• **Brief**: Your task is to output the listing word for word, with pictures excluded.

┌──

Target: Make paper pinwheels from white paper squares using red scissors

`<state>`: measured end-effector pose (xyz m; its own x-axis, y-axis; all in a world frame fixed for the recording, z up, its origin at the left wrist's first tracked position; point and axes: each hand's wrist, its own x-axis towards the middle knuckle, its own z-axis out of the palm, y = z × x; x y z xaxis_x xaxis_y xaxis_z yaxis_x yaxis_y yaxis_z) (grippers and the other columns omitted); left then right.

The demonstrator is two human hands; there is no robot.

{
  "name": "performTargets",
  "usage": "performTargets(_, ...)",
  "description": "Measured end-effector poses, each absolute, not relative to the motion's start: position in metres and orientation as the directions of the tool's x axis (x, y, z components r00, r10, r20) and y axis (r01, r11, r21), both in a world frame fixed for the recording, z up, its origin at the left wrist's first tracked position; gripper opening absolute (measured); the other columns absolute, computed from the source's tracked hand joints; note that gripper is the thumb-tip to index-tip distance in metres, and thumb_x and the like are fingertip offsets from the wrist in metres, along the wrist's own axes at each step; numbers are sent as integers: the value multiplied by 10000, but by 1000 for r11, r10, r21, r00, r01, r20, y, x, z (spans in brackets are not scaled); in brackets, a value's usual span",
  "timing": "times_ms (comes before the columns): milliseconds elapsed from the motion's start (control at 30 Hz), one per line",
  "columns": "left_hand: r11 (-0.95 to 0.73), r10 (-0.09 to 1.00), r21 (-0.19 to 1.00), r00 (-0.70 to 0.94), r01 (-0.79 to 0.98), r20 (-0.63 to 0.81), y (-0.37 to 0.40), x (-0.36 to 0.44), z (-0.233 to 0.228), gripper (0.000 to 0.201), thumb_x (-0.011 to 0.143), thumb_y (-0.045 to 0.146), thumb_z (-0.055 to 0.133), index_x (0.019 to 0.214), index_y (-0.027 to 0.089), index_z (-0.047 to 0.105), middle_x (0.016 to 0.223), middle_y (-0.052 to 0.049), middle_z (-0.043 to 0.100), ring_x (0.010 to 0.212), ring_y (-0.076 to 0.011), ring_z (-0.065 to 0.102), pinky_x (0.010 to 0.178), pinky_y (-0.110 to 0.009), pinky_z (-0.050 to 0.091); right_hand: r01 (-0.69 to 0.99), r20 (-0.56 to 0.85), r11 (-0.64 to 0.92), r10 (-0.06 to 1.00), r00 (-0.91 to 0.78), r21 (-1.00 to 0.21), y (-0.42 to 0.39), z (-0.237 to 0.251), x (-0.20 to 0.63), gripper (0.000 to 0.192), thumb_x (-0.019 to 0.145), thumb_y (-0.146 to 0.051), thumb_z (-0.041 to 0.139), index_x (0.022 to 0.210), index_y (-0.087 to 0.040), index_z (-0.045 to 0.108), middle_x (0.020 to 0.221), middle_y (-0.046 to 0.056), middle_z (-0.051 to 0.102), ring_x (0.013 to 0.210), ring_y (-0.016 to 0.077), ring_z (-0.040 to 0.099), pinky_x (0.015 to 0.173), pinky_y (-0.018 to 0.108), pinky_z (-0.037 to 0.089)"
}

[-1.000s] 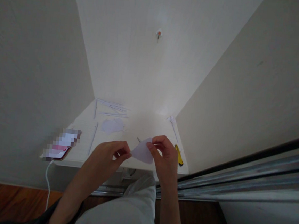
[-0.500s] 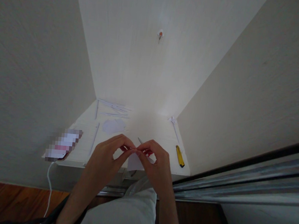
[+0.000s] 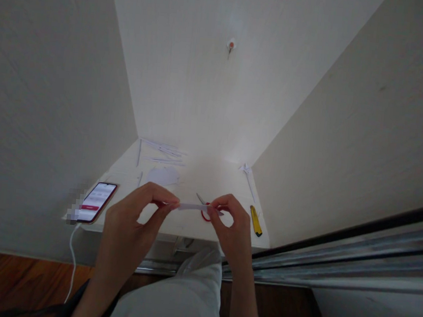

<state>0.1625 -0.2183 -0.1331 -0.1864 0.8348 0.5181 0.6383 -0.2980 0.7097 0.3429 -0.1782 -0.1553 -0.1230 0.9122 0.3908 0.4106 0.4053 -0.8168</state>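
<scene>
Fingers of both hands pinching a folded paper piece over the white counter

Counter [image 3: 195, 177] sits in a pale walled nook. Left hand [image 3: 132, 220] and right hand [image 3: 230, 224] each grip one end of the paper piece [image 3: 191, 207], stretched flat between them; phone [image 3: 96, 202] left, yellow cutter [image 3: 256, 220] right.

so it's a narrow white nook, pale walls closing in on the left [image 3: 47, 90] and right [image 3: 366, 118], and a back panel [image 3: 203, 79] with a faint wood grain and a small hook or peg [image 3: 231, 45] stuck high up on it. at the bottom sits a white shelf-like desktop [image 3: 195, 177], brightest near the back middle, so the light's soft and kinda dim overall. reddish-brown wooden floor [image 3: 8, 279] shows below on the left. a metal sliding-door track [image 3: 354, 255] with a dark edge runs off to the right.
</scene>
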Motion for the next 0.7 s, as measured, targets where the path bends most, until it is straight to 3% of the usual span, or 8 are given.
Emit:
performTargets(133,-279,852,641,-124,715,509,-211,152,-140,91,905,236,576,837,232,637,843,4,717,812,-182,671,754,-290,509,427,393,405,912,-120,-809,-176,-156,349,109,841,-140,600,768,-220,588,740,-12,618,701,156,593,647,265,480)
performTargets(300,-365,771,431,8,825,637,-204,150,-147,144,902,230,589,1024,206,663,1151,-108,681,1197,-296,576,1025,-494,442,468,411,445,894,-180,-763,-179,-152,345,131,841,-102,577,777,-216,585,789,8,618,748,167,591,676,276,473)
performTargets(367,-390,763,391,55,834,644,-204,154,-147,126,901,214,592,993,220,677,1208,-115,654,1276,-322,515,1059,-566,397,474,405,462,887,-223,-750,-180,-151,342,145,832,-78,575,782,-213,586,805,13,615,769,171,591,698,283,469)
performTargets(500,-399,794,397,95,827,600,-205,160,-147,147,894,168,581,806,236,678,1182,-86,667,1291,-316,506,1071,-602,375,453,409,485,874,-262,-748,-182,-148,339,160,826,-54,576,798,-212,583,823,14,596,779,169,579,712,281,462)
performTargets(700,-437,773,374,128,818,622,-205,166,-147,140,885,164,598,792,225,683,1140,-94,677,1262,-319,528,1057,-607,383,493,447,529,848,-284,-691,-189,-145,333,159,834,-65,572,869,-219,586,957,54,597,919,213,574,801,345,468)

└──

• **Response**:
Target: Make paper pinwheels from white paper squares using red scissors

`<state>`: measured end-effector pose (xyz m; its own x-axis, y-axis; all in a world frame fixed for the recording, z up, its origin at the left wrist's first tracked position; point and axes: each hand's wrist, its own x-axis towards the middle knuckle, its own z-axis out of the palm, y = z × x; x y z xaxis_x xaxis_y xaxis_z yaxis_x yaxis_y yaxis_z) (grippers and the other columns omitted); left then right.

The demonstrator is two human hands; there is no robot.

{
  "name": "performTargets",
  "usage": "performTargets(_, ...)",
  "description": "Measured end-effector poses, each absolute, not relative to the motion's start: position in metres and orientation as the directions of the tool's x axis (x, y, z components r00, r10, r20) and y axis (r01, r11, r21), both in a world frame fixed for the recording, z up, its origin at the left wrist's first tracked position; gripper opening absolute (measured); the other columns absolute, computed from the source's tracked hand joints; note that gripper is the thumb-tip to index-tip distance in metres, and thumb_x and the like are fingertip offsets from the wrist in metres, along the wrist's own axes at each step; numbers are sent as integers: the value multiplied by 10000, but by 1000 for r11, r10, r21, r00, r01, r20, y, x, z (spans in brackets are not scaled); in brackets, a value's usual span",
  "timing": "times_ms (comes before the columns): milliseconds elapsed from the motion's start (control at 30 Hz), one per line",
  "columns": "left_hand: r11 (-0.95 to 0.73), r10 (-0.09 to 1.00), r21 (-0.19 to 1.00), r00 (-0.70 to 0.94), r01 (-0.79 to 0.98), r20 (-0.63 to 0.81), y (-0.37 to 0.40), x (-0.36 to 0.44), z (-0.233 to 0.228), gripper (0.000 to 0.201), thumb_x (-0.011 to 0.143), thumb_y (-0.045 to 0.146), thumb_z (-0.055 to 0.133), index_x (0.019 to 0.214), index_y (-0.027 to 0.089), index_z (-0.047 to 0.105), middle_x (0.016 to 0.223), middle_y (-0.052 to 0.049), middle_z (-0.043 to 0.100), ring_x (0.010 to 0.212), ring_y (-0.076 to 0.011), ring_z (-0.065 to 0.102), pinky_x (0.010 to 0.178), pinky_y (-0.110 to 0.009), pinky_z (-0.050 to 0.091); right_hand: r01 (-0.69 to 0.99), r20 (-0.56 to 0.85), r11 (-0.64 to 0.92), r10 (-0.06 to 1.00), r00 (-0.91 to 0.78), r21 (-1.00 to 0.21), y (-0.42 to 0.39), z (-0.237 to 0.251), x (-0.20 to 0.63), gripper (0.000 to 0.192), thumb_x (-0.019 to 0.145), thumb_y (-0.146 to 0.051), thumb_z (-0.041 to 0.139), index_x (0.022 to 0.210), index_y (-0.087 to 0.040), index_z (-0.045 to 0.108), middle_x (0.020 to 0.221), middle_y (-0.046 to 0.056), middle_z (-0.051 to 0.102), ring_x (0.013 to 0.210), ring_y (-0.016 to 0.077), ring_z (-0.040 to 0.099), pinky_x (0.015 to 0.173), pinky_y (-0.018 to 0.108), pinky_z (-0.037 to 0.089)"
}

[-1.000s] 
[-0.500s] 
[+0.000s] 

<state>0.1625 -0.2183 -0.1331 -0.1864 0.8348 0.5181 0.6383 -0.2980 0.7097 0.3429 -0.1782 -0.1553 -0.1230 0.9122 0.3908 0.4106 0.4053 -0.8168</state>
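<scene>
Fingers of both hands pinching a folded paper piece over the white counter

Counter [image 3: 195, 177] sits in a pale walled nook. Left hand [image 3: 132, 220] and right hand [image 3: 230, 224] each grip one end of the paper piece [image 3: 191, 207], stretched flat between them; phone [image 3: 96, 202] left, yellow cutter [image 3: 256, 220] right.

so it's a narrow white nook, pale walls closing in on the left [image 3: 47, 90] and right [image 3: 366, 118], and a back panel [image 3: 203, 79] with a faint wood grain and a small hook or peg [image 3: 231, 45] stuck high up on it. at the bottom sits a white shelf-like desktop [image 3: 195, 177], brightest near the back middle, so the light's soft and kinda dim overall. reddish-brown wooden floor [image 3: 8, 279] shows below on the left. a metal sliding-door track [image 3: 354, 255] with a dark edge runs off to the right.
</scene>
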Motion for the next 0.7 s, as measured, targets where the path bends most, until it is straight to 3% of the usual span, or 8 are given.
Emit:
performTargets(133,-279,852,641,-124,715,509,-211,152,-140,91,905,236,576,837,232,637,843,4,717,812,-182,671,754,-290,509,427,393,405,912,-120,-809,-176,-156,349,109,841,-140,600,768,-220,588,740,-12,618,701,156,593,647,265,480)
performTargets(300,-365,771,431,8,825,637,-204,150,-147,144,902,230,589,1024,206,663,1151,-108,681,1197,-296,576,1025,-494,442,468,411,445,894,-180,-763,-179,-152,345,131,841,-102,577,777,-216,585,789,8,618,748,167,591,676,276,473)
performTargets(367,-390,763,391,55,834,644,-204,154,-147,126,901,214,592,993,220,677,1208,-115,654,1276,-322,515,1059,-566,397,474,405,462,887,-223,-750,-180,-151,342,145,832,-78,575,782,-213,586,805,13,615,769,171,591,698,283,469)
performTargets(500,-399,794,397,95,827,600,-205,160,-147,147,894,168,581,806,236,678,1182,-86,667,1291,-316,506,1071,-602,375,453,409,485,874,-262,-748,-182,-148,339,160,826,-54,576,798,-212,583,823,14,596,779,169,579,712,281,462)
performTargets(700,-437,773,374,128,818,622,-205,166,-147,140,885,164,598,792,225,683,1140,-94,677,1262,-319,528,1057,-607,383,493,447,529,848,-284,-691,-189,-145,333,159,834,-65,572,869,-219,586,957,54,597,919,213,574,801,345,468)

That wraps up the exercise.